Running iCluto on a SLURM Cluster

This guide explains how to install and run iCluto on clusters using the SLURM workload manager, focusing on robust self-supervised training (DINO).

Installation

Installation on SLURM Cluster (using Spack)

If your cluster uses Spack for package management, follow these steps to set up iCluto:

1. Get Spack

Clone Spack to your home directory (if not already present) and load its environment:

git clone -c feature.manyFiles=true https://github.com/spack/spack.git
source spack/share/spack/setup-env.sh
# check the installation
spack list

2. Install and Load Python 3.11

spack install python@3.11
spack load python@3.11

3. Install iCluto

Transfer the latest .tar.gz or .whl (v0.1.9) from your laptop to the cluster, then install it in a dedicated virtual environment:

# Example: Using the source distribution
tar -xzf icluto-0.1.9.tar.gz
cd icluto-0.1.9

# Create and activate virtual environment
python -m venv venv_icluto
source venv_icluto/bin/activate

# Install iCluto and its CLI training scripts
pip install .

Robust Training & Checkpointing

For long-running training tasks (like DINO), iCluto provides a robust checkpointing system that saves the full training state, including Teacher/Student weights, Optimizer momentum, and LR Scheduler state.

Continuing Training

You can resume training from the last saved state using the --resume flag:

# Automatically find and resume from the latest checkpoint in the output folder
icluto-train-dino data/traces.npy --resume auto

# Resume from a specific checkpoint file
icluto-train-dino data/traces.npy --resume out/dino/run1/weights/dino_model_epoch50.pth

SLURM Signal Handling

The training scripts are designed to catch the SLURM SIGUSR1 signal (sent shortly before the job walltime is reached). When this signal is received, the script will exit gracefully, allowing a SLURM trap to handle job re-submission.

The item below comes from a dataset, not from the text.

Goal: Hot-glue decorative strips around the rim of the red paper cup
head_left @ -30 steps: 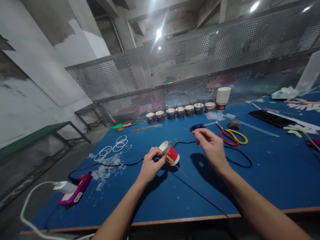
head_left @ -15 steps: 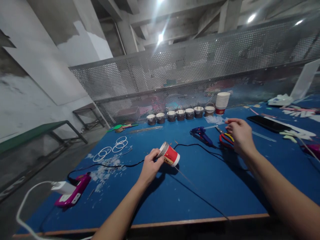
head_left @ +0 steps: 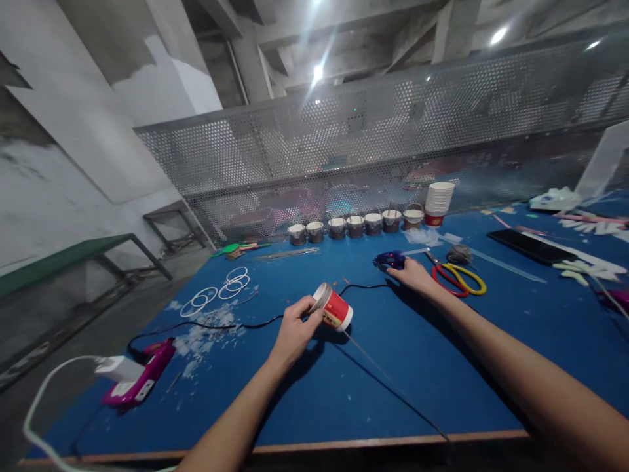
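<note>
My left hand (head_left: 297,328) is closed around a red and white paper cup (head_left: 338,311), tilted on its side above the table. Grey cord is wrapped round one end of the cup. A long strand of that cord (head_left: 369,359) trails down from the cup towards the table's front edge. My right hand (head_left: 411,275) has its fingers round the handle of a blue glue gun (head_left: 392,260), which lies on the table and is partly hidden by the hand. Right of that hand lie scissors (head_left: 459,280) with red and yellow handles and a ball of grey cord (head_left: 458,254).
Several cord-wrapped cups (head_left: 354,227) line the back beside a stack of paper cups (head_left: 438,203). White rings (head_left: 234,284) and scraps lie left, near a purple power strip (head_left: 140,377). A black cable (head_left: 260,325) crosses the table. A phone (head_left: 533,245) lies right.
My right hand has moved left and down from above the scissors to the glue gun and taken hold of it. The scissors and cord ball are uncovered. My left hand keeps the cup in place.
</note>
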Available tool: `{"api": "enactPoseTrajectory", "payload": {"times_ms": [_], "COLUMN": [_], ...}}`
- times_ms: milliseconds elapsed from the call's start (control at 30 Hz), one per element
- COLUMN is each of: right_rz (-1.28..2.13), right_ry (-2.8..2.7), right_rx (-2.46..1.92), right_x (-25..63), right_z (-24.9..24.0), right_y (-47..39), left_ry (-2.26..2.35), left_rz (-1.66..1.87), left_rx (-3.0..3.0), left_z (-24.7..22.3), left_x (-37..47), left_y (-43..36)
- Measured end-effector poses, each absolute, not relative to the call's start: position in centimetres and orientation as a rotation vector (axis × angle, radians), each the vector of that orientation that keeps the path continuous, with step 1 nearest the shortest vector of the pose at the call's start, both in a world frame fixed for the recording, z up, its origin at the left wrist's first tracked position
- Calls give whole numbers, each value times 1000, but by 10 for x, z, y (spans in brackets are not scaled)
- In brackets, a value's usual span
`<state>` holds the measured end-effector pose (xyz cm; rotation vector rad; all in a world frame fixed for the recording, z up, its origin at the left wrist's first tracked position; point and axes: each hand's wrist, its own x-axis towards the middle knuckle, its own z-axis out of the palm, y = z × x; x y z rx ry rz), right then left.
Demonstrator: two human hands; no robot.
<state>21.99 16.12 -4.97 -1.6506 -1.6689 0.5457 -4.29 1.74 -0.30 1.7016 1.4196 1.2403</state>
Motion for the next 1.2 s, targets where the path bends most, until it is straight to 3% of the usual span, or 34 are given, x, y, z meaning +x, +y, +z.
{"api": "enactPoseTrajectory", "payload": {"times_ms": [300,633,1200], "right_rz": [671,815,511], "right_ry": [-1658,-1889,-2054], "right_rx": [-1549,-985,-802], "right_x": [206,176,160], "right_z": [-29,-9,-29], "right_y": [129,56,36], "left_ry": [1455,1552,1605], "left_rz": [1253,1335,1318], "left_rx": [1583,1686,1748], "left_z": [-6,-7,-8], "left_x": [-44,-47,-46], "left_y": [20,22,20]}}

Automatic Job Resubmission

To handle job timeouts and pre-emptions automatically, you can use a submission script with trap resubmit EXIT.

The `STOP` File Mechanism

To manually cancel a re-submitting job, touch STOP in the output root directory. The script will detect this file on exit and prevent further auto-resubmissions.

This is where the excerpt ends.